Work order >>
Could you reproduce all of the records exactly?

**** Recorded information ****

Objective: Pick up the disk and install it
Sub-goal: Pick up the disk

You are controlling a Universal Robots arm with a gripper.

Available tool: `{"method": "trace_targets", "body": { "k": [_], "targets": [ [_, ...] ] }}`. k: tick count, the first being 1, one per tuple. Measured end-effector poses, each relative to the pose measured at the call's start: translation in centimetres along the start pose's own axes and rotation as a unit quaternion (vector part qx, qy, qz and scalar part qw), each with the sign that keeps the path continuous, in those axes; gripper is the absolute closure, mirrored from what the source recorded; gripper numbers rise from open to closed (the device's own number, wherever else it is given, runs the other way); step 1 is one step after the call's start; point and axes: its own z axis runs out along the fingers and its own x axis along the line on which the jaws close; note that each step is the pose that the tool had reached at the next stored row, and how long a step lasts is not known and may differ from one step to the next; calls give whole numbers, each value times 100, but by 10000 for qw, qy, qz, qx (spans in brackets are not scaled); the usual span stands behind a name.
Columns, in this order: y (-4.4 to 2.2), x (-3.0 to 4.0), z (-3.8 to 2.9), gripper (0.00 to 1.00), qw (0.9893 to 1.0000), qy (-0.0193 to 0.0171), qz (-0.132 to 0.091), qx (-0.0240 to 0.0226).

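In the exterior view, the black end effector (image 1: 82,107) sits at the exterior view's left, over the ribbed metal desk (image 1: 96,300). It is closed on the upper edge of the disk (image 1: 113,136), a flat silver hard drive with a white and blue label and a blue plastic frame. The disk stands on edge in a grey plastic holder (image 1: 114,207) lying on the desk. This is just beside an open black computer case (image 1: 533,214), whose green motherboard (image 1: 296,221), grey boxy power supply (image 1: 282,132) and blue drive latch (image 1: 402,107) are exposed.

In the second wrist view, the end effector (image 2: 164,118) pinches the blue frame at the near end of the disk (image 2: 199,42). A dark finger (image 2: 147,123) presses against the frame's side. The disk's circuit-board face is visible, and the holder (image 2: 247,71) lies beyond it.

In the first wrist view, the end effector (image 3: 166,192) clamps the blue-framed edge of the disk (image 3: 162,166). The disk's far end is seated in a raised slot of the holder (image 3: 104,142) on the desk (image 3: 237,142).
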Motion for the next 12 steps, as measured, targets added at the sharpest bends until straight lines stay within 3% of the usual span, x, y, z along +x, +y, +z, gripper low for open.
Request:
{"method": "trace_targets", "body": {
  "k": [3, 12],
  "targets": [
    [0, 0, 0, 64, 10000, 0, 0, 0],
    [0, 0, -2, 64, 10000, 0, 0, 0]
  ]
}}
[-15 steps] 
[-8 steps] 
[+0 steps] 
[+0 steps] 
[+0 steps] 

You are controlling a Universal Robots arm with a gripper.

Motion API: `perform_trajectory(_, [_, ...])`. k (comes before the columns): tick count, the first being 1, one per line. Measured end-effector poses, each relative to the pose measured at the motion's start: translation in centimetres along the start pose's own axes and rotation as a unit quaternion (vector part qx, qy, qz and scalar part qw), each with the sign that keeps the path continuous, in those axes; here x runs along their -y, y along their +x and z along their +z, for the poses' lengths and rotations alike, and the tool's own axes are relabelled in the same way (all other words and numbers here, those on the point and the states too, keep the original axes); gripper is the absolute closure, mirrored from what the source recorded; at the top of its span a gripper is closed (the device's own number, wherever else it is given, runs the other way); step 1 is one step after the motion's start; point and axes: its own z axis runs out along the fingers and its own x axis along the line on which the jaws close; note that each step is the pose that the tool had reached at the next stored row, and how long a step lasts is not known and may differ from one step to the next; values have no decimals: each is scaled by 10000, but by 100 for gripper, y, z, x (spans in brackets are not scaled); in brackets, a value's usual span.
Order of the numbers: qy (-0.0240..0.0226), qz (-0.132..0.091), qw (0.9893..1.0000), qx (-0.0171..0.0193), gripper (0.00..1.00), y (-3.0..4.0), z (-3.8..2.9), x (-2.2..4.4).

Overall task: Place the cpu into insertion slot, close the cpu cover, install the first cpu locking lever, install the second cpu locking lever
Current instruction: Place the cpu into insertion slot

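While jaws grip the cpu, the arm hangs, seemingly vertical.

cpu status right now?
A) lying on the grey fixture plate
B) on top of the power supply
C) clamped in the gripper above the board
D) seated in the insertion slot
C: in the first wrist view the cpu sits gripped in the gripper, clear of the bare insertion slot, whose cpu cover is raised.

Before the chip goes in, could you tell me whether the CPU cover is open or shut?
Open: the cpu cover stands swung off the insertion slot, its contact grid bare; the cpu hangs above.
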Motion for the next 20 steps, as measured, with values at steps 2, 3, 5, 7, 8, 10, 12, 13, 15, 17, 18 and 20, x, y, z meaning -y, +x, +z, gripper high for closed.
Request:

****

Exercise result >>
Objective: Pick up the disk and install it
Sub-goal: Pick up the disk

You are controlling a Universal Robots arm with a gripper.

Available tool: `{"method": "trace_targets", "body": { "k": [_], "targets": [ [_, ...] ] }}`. k: tick count, the first being 1, one per tuple. Measured end-effector poses, each relative to the pose measured at the call's start: translation in centimetres along the start pose's own axes and rotation as a unit quaternion (vector part qx, qy, qz and scalar part qw), each with the sign that keeps the path continuous, in those axes; gripper is the absolute closure, mirrored from what the source recorded; gripper numbers rise from open to closed (the device's own number, wherever else it is given, runs the other way); step 1 is one step after the call's start; point and axes: its own z axis runs out along the fingers and its own x axis along the line on which the jaws close; note that each step is the pose that the tool had reached at the next stored row, and how long a step lasts is not known and may differ from one step to the next; calls give whole numbers, each value times 100, but by 10000 for qw, qy, qz, qx (spans in brackets are not scaled); the usual span stands behind a name.
Columns, in this order: y (-4.4 to 2.2), x (-3.0 to 4.0), z (-3.8 to 2.9), gripper (0.00 to 1.00), qw (0.9893 to 1.0000), qy (-0.0193 to 0.0171), qz (-0.132 to 0.091), qx (-0.0240 to 0.0226).

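In the exterior view, the black end effector (image 1: 82,107) sits at the exterior view's left, over the ribbed metal desk (image 1: 96,300). It is closed on the upper edge of the disk (image 1: 113,136), a flat silver hard drive with a white and blue label and a blue plastic frame. The disk stands on edge in a grey plastic holder (image 1: 114,207) lying on the desk. This is just beside an open black computer case (image 1: 533,214), whose green motherboard (image 1: 296,221), grey boxy power supply (image 1: 282,132) and blue drive latch (image 1: 402,107) are exposed.

In the second wrist view, the end effector (image 2: 164,118) pinches the blue frame at the near end of the disk (image 2: 199,42). A dark finger (image 2: 147,123) presses against the frame's side. The disk's circuit-board face is visible, and the holder (image 2: 247,71) lies beyond it.

In the first wrist view, the end effector (image 3: 166,192) clamps the blue-framed edge of the disk (image 3: 162,166). The disk's far end is seated in a raised slot of the holder (image 3: 104,142) on the desk (image 3: 237,142).
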Motion for the next 12 steps, as measured, targets added at the sharpest bends until straight lines stay within 3% of the usual span, x, y, z along +x, +y, +z, gripper low for open.
Request:
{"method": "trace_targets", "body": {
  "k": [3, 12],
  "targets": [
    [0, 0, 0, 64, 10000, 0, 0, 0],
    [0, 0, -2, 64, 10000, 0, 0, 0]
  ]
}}
[-15 steps] 
[-8 steps] 
[+0 steps] 
[+0 steps] 
[+0 steps] 

You are controlling a Universal Robots arm with a gripper.

Motion API: `perform_trajectory(_, [_, ...])`. k (comes before the columns): tick count, the first being 1, one per line. Measured end-effector poses, each relative to the pose measured at the motion's start: translation in centimetres along the start pose's own axes and rotation as a unit quaternion (vector part qx, qy, qz and scalar part qw), each with the sign that keeps the path continuous, in those axes; here x runs along their -y, y along their +x and z along their +z, for the poses' lengths and rotations alike, and the tool's own axes are relabelled in the same way (all other words and numbers here, those on the point and the states too, keep the original axes); gripper is the absolute closure, mirrored from what the source recorded; at the top of its span a gripper is closed (the device's own number, wherever else it is given, runs the other way); step 1 is one step after the motion's start; point and axes: its own z axis runs out along the fingers and its own x axis along the line on which the jaws close; note that each step is the pose that the tool had reached at the next stored row, and how long a step lasts is not known and may differ from one step to the next; values have no decimals: each is scaled by 10000, but by 100 for gripper, y, z, x (spans in brackets are not scaled); in brackets, a value's usual span.
Order of the numbers: qy (-0.0240..0.0226), qz (-0.132..0.091), qw (0.9893..1.0000), qx (-0.0171..0.0193), gripper (0.00..1.00), y (-3.0..4.0), z (-3.8..2.9), x (-2.2..4.4).

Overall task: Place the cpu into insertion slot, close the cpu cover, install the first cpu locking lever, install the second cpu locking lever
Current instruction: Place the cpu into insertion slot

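While jaws grip the cpu, the arm hangs, seemingly vertical.

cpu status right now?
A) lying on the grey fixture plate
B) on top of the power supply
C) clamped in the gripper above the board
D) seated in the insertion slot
C: in the first wrist view the cpu sits gripped in the gripper, clear of the bare insertion slot, whose cpu cover is raised.

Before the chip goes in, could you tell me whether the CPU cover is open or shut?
Open: the cpu cover stands swung off the insertion slot, its contact grid bare; the cpu hangs above.
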Motion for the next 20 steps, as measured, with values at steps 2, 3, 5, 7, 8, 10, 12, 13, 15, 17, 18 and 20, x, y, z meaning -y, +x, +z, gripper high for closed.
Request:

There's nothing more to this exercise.